Nordic Skiing In NoCo
In northern Colorado, many Nordic ski areas have groomed trails. These trails feature packed snow perfect for cross-country travel, which means beginners have an easier time picking up the sport. Packed trails are often simple to navigate and maintain control on while following.
But where to go?
Fortunately, Northern Colorado also has a wealth of parks and trails suitable for Nordic skiers of all levels. Some places to check out include:
- Blue Lake Trail
- Collindale Golf Course
- Fort Collins City Park Nine Golf Course
- Horsetooth Mountain Open Space
- Lory State Park
- Meadows Trail through the Neota Wilderness Area
- Michigan Ditch
- Ron Stewart Preserve at Rabbit Mountain
- Heil Valley Ranch
- Spring Canyon Park
- Southridge Golf Course
- Zimmerman Lake Loop Trail
You’ll want to look up these locations and others online to see if there are any fees or restrictions you need to be aware of in advance. Also, remember that Colorado is a state where outdoor sports are hugely popular. If you want to avoid crowds, arriving early is often best.
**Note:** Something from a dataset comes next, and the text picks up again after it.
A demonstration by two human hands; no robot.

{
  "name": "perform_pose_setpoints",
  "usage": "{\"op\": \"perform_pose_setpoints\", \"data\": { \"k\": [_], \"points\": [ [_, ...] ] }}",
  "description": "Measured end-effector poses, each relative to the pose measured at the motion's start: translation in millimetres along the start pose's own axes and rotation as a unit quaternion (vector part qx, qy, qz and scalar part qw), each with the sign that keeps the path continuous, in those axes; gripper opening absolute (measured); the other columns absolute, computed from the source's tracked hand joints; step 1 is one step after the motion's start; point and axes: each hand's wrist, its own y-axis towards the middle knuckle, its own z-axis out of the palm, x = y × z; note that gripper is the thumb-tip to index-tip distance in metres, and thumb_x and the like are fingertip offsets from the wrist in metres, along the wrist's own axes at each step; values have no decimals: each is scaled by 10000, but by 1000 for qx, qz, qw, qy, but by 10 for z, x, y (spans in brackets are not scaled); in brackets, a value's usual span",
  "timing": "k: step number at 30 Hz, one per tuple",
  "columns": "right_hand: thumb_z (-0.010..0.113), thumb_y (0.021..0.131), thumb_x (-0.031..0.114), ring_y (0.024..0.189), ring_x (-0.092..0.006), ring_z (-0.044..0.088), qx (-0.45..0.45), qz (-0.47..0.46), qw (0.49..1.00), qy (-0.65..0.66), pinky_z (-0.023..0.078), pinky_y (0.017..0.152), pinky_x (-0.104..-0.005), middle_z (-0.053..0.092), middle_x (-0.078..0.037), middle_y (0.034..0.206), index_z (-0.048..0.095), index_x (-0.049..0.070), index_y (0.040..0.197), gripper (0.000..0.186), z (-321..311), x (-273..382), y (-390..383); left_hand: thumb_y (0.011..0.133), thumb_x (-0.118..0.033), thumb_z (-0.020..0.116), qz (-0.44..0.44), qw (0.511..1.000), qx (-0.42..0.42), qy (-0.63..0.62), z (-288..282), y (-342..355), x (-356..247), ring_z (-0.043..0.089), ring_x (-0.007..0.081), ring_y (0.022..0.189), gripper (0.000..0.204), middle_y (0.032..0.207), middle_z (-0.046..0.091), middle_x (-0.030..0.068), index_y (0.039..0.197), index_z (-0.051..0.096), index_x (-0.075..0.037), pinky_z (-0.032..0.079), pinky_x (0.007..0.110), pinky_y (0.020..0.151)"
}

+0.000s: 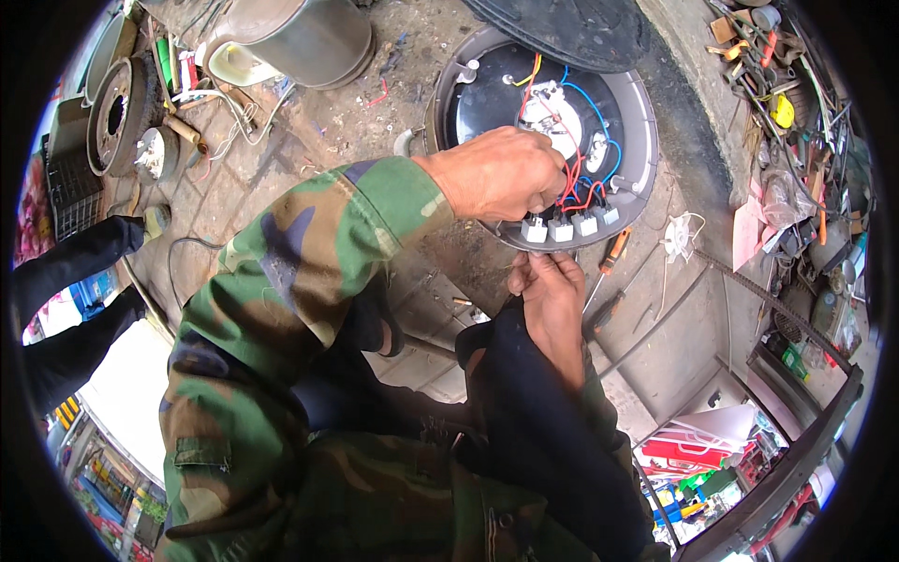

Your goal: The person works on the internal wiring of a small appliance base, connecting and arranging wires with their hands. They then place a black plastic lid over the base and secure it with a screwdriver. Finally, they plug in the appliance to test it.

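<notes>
My left hand reaches into an oval grey appliance housing, its fingers curled among red wires, hiding what they grip. Blue and yellow wires run round a white metal centre on the black inner plate. A row of small white switches lines the near rim. Below them my right hand has thumb and fingers bent together at the rim's underside; what they hold is too small to tell. A dark lid lies across the far edge. An orange-handled screwdriver lies right of my right hand.
At the upper left are a steel pot and a wheel rim. Another person's dark-trousered legs are at the left. Piled tools and scrap fill the right side. A bent metal frame stands at the lower right.
</notes>
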Motion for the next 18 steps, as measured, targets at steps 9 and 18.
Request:
{"op": "perform_pose_setpoints", "data": {
  "k": [9,18],
  "points": [
    [672,1036,55,754,-191,650,-7,6,1000,20,499,669,-334,737,-126,985,696,-10,1202,180,2,13,-14,782,-29,796,-1,999,31,-26,-39,25,4,690,367,1003,140,909,689,118,868,692,6,568,497,850],
    [678,1080,118,738,-176,661,1,-4,1000,-25,515,686,-320,763,-124,996,720,-13,1151,155,-20,28,-35,797,-35,806,-4,1000,20,-18,-97,-4,-23,697,363,1049,178,971,715,116,964,747,-16,568,500,863]
  ]
}}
If you’re looking for an all-encompassing Nordic skiing experience, you could also check out the Eldora Nordic Center (eldora.com) in Nederland. In addition to a fantastic trail system, the Eldora Nordic Center offers rentals and season passes so all you have to do is show up. Group lessons for kids and adults, are available for those who would prefer not to “self-teach.” Private classes can be scheduled in advance for those who want a little more personal attention. Their fully-stocked retail store is set up to fulfill all your cross-country skiing needs.
If you’re looking to hit other trails and parks for your cross-country experiences, Angles Ski, Board, & Fly Shop (anglessports.com/) in Longmont offers cross country equipment rentals locally, so you don’t have to make a huge investment in equipment to try it out.
They also sell all-terrain (AT) equipment for downhill skiers who want to adapt the skis they already own for use in the backcountry.
You can also learn more about Nordic skiing and recommendations for lessons and local trails via the Colorado Cross Country Skiing Association (coloradocrosscountry.com).
As much fun as downhill skiing can be, Nordic skiing has much to offer as a fun and enjoyable winter activity that provides a variety of benefits, including a full-body workout while enjoying some of Colorado’s best scenery.
If you’re frustrated by the cost and crowds at the downhill slopes, it may be time to give cross country a go.